◆ What the task requires
Present an exact copy of each line below.

◆ Collected material
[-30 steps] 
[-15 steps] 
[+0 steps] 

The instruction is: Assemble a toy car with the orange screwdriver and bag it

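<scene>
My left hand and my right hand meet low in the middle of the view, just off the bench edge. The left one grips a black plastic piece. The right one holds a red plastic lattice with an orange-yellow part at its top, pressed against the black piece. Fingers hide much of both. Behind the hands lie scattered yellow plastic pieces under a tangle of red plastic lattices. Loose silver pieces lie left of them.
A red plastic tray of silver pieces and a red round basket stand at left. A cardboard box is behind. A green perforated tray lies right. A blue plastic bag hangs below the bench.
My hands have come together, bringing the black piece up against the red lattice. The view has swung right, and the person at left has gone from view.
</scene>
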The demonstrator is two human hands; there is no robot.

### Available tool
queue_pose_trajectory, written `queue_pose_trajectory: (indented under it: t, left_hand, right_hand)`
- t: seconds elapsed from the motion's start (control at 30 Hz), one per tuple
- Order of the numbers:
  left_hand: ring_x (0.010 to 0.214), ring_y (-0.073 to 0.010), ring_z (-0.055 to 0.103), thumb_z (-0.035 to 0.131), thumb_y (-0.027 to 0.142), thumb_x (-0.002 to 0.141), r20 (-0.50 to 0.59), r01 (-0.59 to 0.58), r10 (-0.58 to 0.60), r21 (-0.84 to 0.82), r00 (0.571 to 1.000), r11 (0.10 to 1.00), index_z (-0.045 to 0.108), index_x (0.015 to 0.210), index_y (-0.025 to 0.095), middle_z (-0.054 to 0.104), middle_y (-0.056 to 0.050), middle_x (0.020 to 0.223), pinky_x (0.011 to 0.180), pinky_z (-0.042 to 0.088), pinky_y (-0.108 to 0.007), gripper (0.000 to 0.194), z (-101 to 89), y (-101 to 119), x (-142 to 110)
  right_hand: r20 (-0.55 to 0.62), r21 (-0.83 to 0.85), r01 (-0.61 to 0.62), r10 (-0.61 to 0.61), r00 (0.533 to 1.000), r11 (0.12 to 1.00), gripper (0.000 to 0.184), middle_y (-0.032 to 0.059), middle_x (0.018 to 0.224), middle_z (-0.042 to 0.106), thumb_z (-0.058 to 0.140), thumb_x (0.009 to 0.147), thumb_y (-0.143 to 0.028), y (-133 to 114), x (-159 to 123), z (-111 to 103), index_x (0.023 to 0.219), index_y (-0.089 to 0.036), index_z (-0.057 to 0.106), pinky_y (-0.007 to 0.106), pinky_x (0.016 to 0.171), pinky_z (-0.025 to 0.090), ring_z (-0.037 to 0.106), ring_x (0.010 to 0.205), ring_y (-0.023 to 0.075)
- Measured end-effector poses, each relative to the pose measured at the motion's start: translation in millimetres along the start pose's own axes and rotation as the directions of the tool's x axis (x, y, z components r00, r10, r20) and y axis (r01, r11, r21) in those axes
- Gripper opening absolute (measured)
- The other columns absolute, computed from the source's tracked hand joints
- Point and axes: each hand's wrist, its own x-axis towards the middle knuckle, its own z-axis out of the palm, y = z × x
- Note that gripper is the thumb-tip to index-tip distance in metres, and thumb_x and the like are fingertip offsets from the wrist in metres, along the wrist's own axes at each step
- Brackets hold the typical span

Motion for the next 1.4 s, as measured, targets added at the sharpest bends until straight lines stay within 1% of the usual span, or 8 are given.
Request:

◆ Exercise solution
[-30 steps] 
[-15 steps] 
[+0 steps] 

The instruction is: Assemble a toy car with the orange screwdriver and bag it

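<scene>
My left hand and my right hand meet low in the middle of the view, just off the bench edge. The left one grips a black plastic piece. The right one holds a red plastic lattice with an orange-yellow part at its top, pressed against the black piece. Fingers hide much of both. Behind the hands lie scattered yellow plastic pieces under a tangle of red plastic lattices. Loose silver pieces lie left of them.
A red plastic tray of silver pieces and a red round basket stand at left. A cardboard box is behind. A green perforated tray lies right. A blue plastic bag hangs below the bench.
My hands have come together, bringing the black piece up against the red lattice. The view has swung right, and the person at left has gone from view.
</scene>
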The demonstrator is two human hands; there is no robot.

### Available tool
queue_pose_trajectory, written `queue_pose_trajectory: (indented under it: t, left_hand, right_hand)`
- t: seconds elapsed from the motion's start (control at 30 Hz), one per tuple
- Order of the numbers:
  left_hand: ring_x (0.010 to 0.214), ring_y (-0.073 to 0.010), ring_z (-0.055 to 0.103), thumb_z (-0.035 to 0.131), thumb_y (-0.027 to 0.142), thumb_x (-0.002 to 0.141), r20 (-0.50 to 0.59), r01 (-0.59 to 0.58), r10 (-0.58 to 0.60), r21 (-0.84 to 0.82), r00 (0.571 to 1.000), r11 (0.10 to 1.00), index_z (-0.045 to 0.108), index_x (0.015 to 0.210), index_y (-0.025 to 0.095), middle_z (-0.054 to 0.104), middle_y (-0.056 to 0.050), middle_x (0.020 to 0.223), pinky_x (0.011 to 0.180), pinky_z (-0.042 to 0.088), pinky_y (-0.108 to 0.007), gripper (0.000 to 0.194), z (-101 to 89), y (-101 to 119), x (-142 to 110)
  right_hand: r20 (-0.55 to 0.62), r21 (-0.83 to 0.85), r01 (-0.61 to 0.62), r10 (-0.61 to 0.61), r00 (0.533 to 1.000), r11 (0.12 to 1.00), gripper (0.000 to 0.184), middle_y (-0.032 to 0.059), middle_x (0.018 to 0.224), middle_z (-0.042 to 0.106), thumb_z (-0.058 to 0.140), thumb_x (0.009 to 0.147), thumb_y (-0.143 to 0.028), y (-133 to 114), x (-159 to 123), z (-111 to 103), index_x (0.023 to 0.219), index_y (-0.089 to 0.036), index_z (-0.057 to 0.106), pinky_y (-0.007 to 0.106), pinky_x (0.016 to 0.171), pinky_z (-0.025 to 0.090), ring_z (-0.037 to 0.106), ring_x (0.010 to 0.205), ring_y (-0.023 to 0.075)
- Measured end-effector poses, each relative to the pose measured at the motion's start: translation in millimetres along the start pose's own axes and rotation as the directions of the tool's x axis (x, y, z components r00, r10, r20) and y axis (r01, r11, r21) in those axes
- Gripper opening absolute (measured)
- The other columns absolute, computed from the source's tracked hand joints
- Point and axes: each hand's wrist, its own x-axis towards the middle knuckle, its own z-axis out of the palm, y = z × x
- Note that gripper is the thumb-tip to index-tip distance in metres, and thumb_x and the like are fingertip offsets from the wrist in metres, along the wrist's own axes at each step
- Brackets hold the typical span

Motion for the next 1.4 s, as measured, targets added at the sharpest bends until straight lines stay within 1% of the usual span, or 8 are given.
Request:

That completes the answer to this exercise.